### EXERCISE
From the first line to the last, write out the listing exactly.

EXERCISE DATA below:

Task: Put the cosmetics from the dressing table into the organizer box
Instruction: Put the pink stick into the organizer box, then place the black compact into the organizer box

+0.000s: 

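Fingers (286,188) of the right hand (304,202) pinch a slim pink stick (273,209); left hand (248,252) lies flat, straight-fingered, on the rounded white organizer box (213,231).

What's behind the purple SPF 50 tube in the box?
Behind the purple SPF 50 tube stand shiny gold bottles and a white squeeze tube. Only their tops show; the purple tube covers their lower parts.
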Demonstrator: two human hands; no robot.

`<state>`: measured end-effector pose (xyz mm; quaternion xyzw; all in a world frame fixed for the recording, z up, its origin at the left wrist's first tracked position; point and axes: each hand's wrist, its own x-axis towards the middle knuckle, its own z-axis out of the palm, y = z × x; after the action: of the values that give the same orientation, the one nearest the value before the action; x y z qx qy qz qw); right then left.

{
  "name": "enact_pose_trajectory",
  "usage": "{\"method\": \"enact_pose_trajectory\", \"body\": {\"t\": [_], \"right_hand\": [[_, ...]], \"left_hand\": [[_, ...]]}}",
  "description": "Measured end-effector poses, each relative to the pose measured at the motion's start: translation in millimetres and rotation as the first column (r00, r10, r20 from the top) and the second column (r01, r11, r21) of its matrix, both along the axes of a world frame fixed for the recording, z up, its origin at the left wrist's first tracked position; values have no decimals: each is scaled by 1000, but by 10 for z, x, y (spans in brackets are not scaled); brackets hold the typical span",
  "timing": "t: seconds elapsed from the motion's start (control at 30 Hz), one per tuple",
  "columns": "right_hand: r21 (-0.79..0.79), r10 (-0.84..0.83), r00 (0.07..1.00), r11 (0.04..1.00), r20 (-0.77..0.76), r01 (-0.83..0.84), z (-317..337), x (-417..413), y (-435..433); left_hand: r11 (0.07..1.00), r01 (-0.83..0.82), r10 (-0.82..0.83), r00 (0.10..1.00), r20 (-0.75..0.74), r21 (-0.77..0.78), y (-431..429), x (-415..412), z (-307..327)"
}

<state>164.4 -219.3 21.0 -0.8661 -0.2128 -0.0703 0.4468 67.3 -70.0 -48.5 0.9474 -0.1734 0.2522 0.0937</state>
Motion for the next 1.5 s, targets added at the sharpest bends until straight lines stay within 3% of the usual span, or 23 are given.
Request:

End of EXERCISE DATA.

### TASK SOLUTION
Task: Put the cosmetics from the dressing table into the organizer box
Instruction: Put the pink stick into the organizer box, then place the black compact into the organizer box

+0.000s: 

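Fingers (286,188) of the right hand (304,202) pinch a slim pink stick (273,209); left hand (248,252) lies flat, straight-fingered, on the rounded white organizer box (213,231).

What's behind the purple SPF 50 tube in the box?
Behind the purple SPF 50 tube stand shiny gold bottles and a white squeeze tube. Only their tops show; the purple tube covers their lower parts.
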Demonstrator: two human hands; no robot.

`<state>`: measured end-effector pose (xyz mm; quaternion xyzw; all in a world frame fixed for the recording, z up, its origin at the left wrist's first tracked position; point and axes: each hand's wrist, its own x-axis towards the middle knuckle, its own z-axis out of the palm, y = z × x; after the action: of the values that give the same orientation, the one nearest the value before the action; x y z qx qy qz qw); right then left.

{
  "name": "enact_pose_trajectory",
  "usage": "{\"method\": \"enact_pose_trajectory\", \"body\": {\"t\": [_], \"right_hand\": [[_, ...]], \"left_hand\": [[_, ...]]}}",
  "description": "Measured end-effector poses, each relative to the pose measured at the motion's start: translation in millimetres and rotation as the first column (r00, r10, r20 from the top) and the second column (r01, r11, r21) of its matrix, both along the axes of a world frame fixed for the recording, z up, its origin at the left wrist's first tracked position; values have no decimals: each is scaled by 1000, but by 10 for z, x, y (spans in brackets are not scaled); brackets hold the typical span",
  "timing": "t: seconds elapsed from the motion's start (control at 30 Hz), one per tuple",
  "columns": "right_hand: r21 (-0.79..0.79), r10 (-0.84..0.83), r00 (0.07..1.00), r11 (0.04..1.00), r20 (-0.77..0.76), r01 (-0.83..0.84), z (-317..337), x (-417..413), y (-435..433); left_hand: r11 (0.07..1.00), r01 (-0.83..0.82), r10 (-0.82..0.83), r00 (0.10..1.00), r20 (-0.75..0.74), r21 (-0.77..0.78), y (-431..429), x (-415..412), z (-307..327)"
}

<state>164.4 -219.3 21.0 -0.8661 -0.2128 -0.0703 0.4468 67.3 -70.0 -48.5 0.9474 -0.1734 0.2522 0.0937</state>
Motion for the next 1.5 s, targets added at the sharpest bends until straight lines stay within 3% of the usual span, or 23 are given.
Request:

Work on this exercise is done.